What are you going to eat for dinner tonight? My hunch is that you have an initial response, an immediate preference which makes itself known to you almost instantly. You didn’t need to think about it much, if at all. The answer was immediately conjured up.

If you then begin to unpack your initial choice you will likely find it was based on your existing “preference envelope,” a food stuff that you prefer above all others. In fact, once you begin to search the fridge, or your shelves, you may find the desired food is not available to you.

Were you to attempt a “rational” answer, the amount of decision relevant information would increase exponentially. Do you consider the health benefits of your next meal? Do you contemplate potential weight gain? Do you estimate the micro-nutrients required to fulfill your daily requirements?

Or do you invoke an economic perspective and consider total meal cost against your available cash budget? Decision making now requires an answer to the question “What can you afford to eat?” rather than simply what you want. Or do you begin to contemplate the amount of time required for food preparation versus the amount of time you have available? I am hungry and want sustenance now! is much different from thinking about hunting through recipe books for an hour for that Mexican recipe which requires two hours of preparation time.

The point to all this is that decision making has the potential to be a difficult and time consuming process. The mind is able to shorten this process by using established bias as a trigger criterion. This results in a satisfactory quick decision. It may not be the optimum decision but it is a workable solution.

My hunch is that decision making is subject to emotion based bias. We make choices not on the basis of observable fact, and established rational criteria, but on emotional bias, on hunches, and on memories of past pleasures.

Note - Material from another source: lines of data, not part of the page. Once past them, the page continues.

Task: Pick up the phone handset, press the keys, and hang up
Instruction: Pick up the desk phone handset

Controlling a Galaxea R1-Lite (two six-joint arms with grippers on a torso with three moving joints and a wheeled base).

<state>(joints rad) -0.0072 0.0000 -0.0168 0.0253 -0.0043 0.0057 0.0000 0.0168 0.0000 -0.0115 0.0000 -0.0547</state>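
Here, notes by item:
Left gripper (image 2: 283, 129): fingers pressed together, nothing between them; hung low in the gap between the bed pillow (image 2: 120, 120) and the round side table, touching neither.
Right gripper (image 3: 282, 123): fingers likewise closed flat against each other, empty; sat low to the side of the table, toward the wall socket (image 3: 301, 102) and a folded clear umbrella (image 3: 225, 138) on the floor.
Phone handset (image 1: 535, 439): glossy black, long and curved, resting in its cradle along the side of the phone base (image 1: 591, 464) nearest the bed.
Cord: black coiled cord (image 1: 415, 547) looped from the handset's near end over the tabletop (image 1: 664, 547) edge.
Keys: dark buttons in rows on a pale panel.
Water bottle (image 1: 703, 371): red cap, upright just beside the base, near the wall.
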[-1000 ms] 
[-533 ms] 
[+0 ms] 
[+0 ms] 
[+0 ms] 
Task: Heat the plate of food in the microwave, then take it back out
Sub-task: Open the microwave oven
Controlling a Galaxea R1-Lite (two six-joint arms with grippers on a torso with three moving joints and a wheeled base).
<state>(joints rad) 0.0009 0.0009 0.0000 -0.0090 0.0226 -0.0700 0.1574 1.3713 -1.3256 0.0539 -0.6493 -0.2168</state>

When I try and understand why it is that I spend long sleepless nights in review of very basic events, my sense is that my inability to arrive at a decision is due to some impairment consequent on the injury. I have difficult deciding what to do because the emotional bias that would assist in decision making is in some way impaired. The outcome is that I need to do two things:

  1. Follow established patterns and routines so as to reduce the burden of decision making
  2. Where I lack such established patterns and routines, I am forced to undertake an intensive review of decision relevant criteria in order to come to a decision. This intensive review is what keeps me up all night.

Update July 21st 2014

I saw Dr H today and she described my night time efforts as an attempt at problem solving. I think her view of the process is better than mine. What I am doing at night is acknowledging a problem and then attempting to arrive at a solution. I face two different obstacles. The first is gaining an overview and awareness of my situation. The second is making a decision based on that awareness. I appear to have difficulty with both of these processes.